Crossbridge, which offers independent advice to high-net-worth clients and families in emerging markets, has received authorisation to set up an office by the Monetary Authority of Singapore.

Group CEO Tarek Khlat says its Singapore office launches this week with a three-strong team recently hired from Swiss private bank Julius Baer, namely Julian Maag, Yai Sukonthabhund and an assistant. They will be tasked with consolidating existing relationships initially, before branching out.

“Our first step is to consolidate the business,” confirms Khlat. “Once we have a robust infrastructure, we plan to start to hire people locally with a view to attracting entrepreneurs in Singapore and neighbouring jurisdictions, whether in India, China, Malaysia or Indonesia.”

Crossbridge relies on relationships with investment banks in terms of products, idea flow and research, while dealing with private banks on the custodian side.

The firm was first set up in London in the inauspicious month of September 2008, when the collapse of Lehman Brothers sparked a severe financial crisis. It was founded by six Credit Suisse bankers who had all been on the Middle East desk catering to entrepreneurs and families, but left to set up Crossbridge instead.

“We felt that after being in the business for almost 15 years, in order for us to expand our reach outside the Middle East and to reap larger rewards, we needed to be an independent entity,” says Khlat, who is Lebanese.

“Clients, especially after what happened in 2008, welcomed independent advice, the perception being that big banks were conflicted in terms of client interests versus their own interests.

“Additionally we felt we had created a sizeable business in the Middle East and that we could replicate that model with other entrepreneurs and families and in other emerging markets. So what we have done over the last two years is hire relationship managers to cover entrepreneurs and families in Russia, Turkey, India and North Africa.”

Khlat says that Crossbridge now has a little over $2 billion in assets under management (AUM) and a total of 27 people based in London, with a core strength in the Middle East, Russia, the Commonwealth of Independent States and Turkey. Now it is adding Asia to that eclectic mix.

Asked about targets, Khlat says he would be happy with building AUM of $1 billion in Asia within three years.

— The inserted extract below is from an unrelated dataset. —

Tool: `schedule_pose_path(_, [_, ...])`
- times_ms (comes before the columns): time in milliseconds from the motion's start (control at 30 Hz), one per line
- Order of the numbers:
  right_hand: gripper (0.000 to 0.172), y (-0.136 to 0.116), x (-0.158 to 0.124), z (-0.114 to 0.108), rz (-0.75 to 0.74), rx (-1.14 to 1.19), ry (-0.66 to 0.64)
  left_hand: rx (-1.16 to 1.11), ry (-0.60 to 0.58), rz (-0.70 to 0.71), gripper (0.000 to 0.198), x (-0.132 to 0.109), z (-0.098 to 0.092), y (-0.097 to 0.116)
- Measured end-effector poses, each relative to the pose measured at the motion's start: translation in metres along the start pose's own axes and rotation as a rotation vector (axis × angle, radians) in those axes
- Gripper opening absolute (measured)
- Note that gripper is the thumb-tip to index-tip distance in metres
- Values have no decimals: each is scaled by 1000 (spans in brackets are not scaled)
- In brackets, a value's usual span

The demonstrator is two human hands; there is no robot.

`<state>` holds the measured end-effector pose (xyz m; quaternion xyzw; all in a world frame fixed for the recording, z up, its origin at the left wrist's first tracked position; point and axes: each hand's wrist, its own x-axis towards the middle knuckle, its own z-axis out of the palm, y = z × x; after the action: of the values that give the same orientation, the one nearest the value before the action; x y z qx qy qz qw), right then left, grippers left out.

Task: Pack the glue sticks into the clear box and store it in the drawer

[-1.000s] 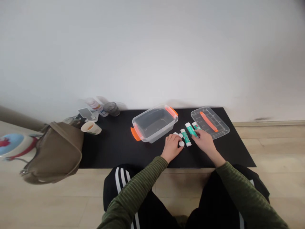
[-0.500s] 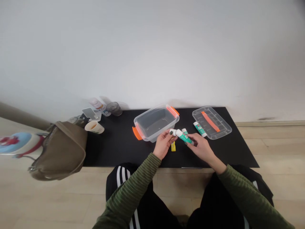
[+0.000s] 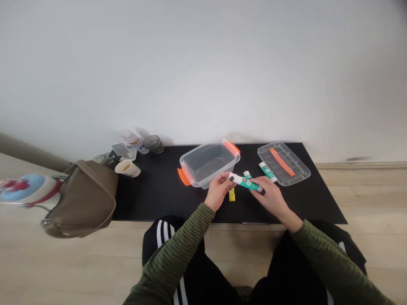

He admits that the firm considered setting up in Hong Kong, but notes that its hires from Julius Baer were all based in Singapore. Maag was with Julius Baer for 18 years, latterly as head of private banking advisory, while Yai was there for four, most recently as head of foreign exchange sales.

“As a next step it would make sense to look at a platform in Hong Kong,” adds Khlat. “It is not something we are thinking about today, but it could potentially make sense for us once we have learned our way around the region.”

A spokesperson from Julius Baer in Singapore was unavailable for comment at press time.